> **WORK REQUIRED**:
A complete, exact copy of the data is the required answer.

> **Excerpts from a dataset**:
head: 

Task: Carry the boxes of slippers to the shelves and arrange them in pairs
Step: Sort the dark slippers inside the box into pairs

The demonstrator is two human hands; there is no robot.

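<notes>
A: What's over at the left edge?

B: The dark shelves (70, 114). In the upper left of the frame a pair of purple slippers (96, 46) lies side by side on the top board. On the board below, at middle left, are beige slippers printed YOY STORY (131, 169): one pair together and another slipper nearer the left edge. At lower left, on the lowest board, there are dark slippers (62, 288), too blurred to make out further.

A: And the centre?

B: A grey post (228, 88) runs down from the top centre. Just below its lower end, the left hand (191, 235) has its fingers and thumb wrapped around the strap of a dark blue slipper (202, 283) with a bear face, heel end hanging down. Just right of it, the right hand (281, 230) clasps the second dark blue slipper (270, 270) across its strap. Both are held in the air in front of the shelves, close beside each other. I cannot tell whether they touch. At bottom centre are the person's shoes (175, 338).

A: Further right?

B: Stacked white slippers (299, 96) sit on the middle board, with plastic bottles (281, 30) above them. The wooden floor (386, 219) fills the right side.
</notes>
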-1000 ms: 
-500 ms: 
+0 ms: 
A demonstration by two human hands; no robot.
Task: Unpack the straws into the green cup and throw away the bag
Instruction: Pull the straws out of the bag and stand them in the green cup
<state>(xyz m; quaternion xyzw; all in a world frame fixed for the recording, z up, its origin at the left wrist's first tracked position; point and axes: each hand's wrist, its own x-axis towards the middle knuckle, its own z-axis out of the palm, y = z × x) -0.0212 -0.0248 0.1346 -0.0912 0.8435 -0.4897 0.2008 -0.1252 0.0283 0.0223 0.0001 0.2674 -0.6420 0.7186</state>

> **EXERCISE RESPONSE**:
head: 

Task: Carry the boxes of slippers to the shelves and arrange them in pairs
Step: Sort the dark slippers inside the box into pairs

The demonstrator is two human hands; there is no robot.

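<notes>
A: What's over at the left edge?

B: The dark shelves (70, 114). In the upper left of the frame a pair of purple slippers (96, 46) lies side by side on the top board. On the board below, at middle left, are beige slippers printed YOY STORY (131, 169): one pair together and another slipper nearer the left edge. At lower left, on the lowest board, there are dark slippers (62, 288), too blurred to make out further.

A: And the centre?

B: A grey post (228, 88) runs down from the top centre. Just below its lower end, the left hand (191, 235) has its fingers and thumb wrapped around the strap of a dark blue slipper (202, 283) with a bear face, heel end hanging down. Just right of it, the right hand (281, 230) clasps the second dark blue slipper (270, 270) across its strap. Both are held in the air in front of the shelves, close beside each other. I cannot tell whether they touch. At bottom centre are the person's shoes (175, 338).

A: Further right?

B: Stacked white slippers (299, 96) sit on the middle board, with plastic bottles (281, 30) above them. The wooden floor (386, 219) fills the right side.
</notes>
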-1000 ms: 
-500 ms: 
+0 ms: 
A demonstration by two human hands; no robot.
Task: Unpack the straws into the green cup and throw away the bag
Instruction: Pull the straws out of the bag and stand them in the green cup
<state>(xyz m; quaternion xyzw; all in a world frame fixed for the recording, z up, its origin at the left wrist's first tracked position; point and axes: each hand's wrist, its own x-axis towards the middle knuckle, its own z-axis out of the palm, y = z × x) -0.0212 -0.0248 0.1346 -0.0912 0.8435 -0.4897 0.2008 -0.1252 0.0283 0.0223 0.0001 0.2674 -0.6420 0.7186</state>

No further output remains for this exercise.